Il était 19 h 45, samedi 11 mai à la Maison des avocats, siège de l’Ordre national des avocats tunisiens (ONAT), lorsque Maryline Dumas, la correspondante de France 24 à Tunis, effectuait son duplex en direct. Des policiers en civil, cagoulés, ont alors fait irruption dans le bâtiment, embarquant Sonia Dahmani hors du bâtiment dans une panique générale. Certaines personnes présentes ont tenté de s’interposer, avant d’être bousculées et jetées à terre. La caméra de France 24 a été renversée. Hamdi Tlili, journaliste et caméraman de la chaîne a été pris à partie et brièvement arrêté par la police qui a tenté de confisquer son matériel, lui réclamant sa carte mémoire avec insistance. L’association des correspondants étrangers en Afrique du nord, basée à Tunis, a vivement condamné le « traitement » réservé aux journalistes.

Sonia Dahmani, avocate et chroniqueuse, est accusée d’avoir tenu des propos sarcastiques sur la Tunisie, dans un contexte de répression accrue contre les migrants subsahariens, selon le décret-loi 54-2022, un texte controversé destiné officiellement à lutter contre la propagation de « fausses informations et rumeurs mensongères ». Promulgué par Kaïs Saïed en septembre 2022, il punit de cinq ans de prison et de 50 000 dinars d’amende (environ 14 900 euros) toute personne qui « utilise délibérément les réseaux de communication et les systèmes d’information pour produire, promouvoir, publier ou envoyer des fausses informations ou des rumeurs mensongères ». La peine peut aller jusqu’à dix ans de prison en cas de diffamation à l’encontre d’un fonctionnaire de l’Etat.

« Je n’ai commis aucun acte contraire à la loi »

Avant son arrestation, les déclarations de Mme Dahmani avaient rapidement provoqué des réactions parmi des personnalités publiques favorables au régime, une campagne de dénigrement contre la chroniqueuse avait été lancée sur les réseaux sociaux.

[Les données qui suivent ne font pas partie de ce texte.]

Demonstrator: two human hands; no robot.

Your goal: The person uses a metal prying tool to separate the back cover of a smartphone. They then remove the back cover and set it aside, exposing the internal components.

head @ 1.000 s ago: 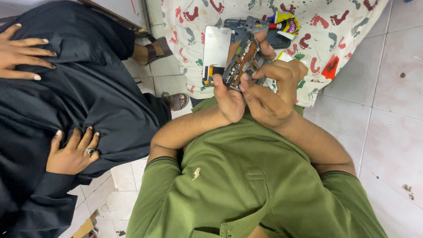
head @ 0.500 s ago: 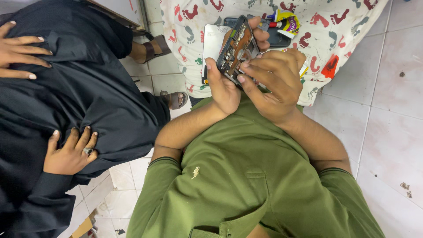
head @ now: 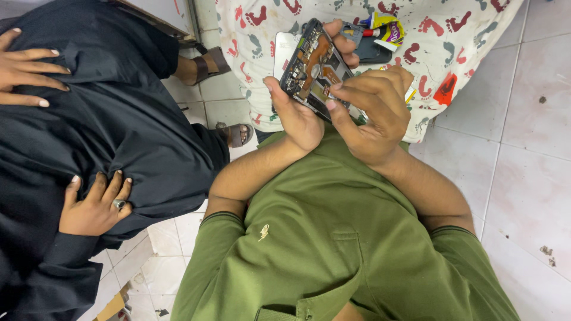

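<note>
Green cloth, a shirt (head: 333, 238), fills the near part of the view, and two bare forearms are raised from it toward an opened phone (head: 313, 66). The phone is held tilted above the lap, its back cover off, so that the board and copper-coloured parts inside are shown. It is gripped by the left hand (head: 297, 116): the thumb is pressed along the near left edge, the palm lies underneath, and the fingers (head: 339, 44) are curled round the far edge. The right hand (head: 375, 113) is set against the phone's near right side, its fingers bent and held close together, with the tips laid on the frame's edge; whether anything small is pinched between them cannot be told. Beyond the phone a white cloth (head: 464, 53) printed with red footprints is spread on the tiled floor (head: 523, 178). On it lie a pale flat panel (head: 283, 47), just behind the phone, a dark flat piece (head: 372, 50), a small yellow and purple packet (head: 389, 30) and a red tag (head: 445, 89). To the left a second person in a black garment (head: 107, 131) is seen, one hand (head: 95, 205) with a ring resting on the cloth and another hand (head: 27, 74) higher up. A sandalled foot (head: 202, 65) is planted on the floor past them.
</note>
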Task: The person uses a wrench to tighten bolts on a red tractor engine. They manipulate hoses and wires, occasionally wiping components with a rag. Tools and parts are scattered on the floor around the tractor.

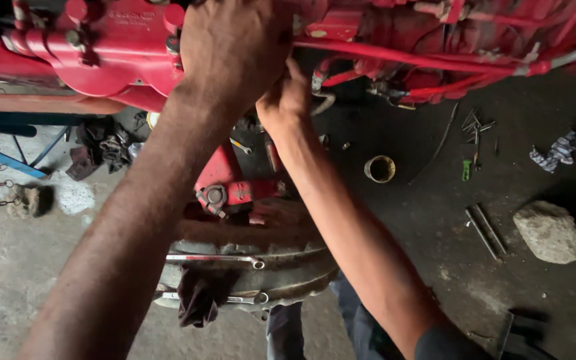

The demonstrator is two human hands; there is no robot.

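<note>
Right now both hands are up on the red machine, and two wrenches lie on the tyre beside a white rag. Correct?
Not quite: the rag is dark, not white, as the head view shows. Both hands are on the red machine, and two wrenches lie on the tyre.

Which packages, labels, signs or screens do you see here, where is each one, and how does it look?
No packages, signs or screens in view.
Raised lettering: cast into the red machine housing at top left, beside the left hand; same red as the metal, too blurred to make out.
</note>
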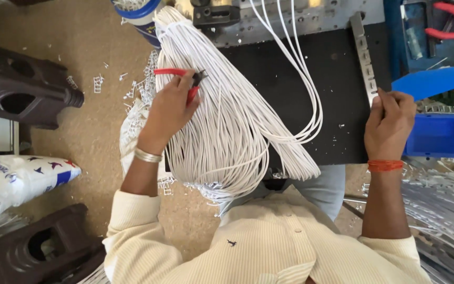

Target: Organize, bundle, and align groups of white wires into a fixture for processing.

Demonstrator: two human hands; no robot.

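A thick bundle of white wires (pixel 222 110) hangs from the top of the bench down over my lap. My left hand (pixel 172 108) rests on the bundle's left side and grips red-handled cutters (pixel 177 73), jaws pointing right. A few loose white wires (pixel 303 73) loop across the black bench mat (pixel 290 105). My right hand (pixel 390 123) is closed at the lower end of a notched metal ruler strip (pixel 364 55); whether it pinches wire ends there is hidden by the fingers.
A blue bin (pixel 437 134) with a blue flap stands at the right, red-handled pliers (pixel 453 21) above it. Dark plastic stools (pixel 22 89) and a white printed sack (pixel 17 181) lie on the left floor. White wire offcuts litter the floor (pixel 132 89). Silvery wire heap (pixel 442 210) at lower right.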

Deux jours après ses propos, Sonia Dahmani avait reçu une convocation pour comparaître devant un juge à laquelle elle ne s’est pas soumise. Sous le coup d’un mandat d’amener émis par le juge, elle avait choisi de se réfugier à la Maison des avocats. « Ce n’est pas pour me dérober à la justice mais je n’ai commis aucun acte contraire à la loi », avait-elle déclaré.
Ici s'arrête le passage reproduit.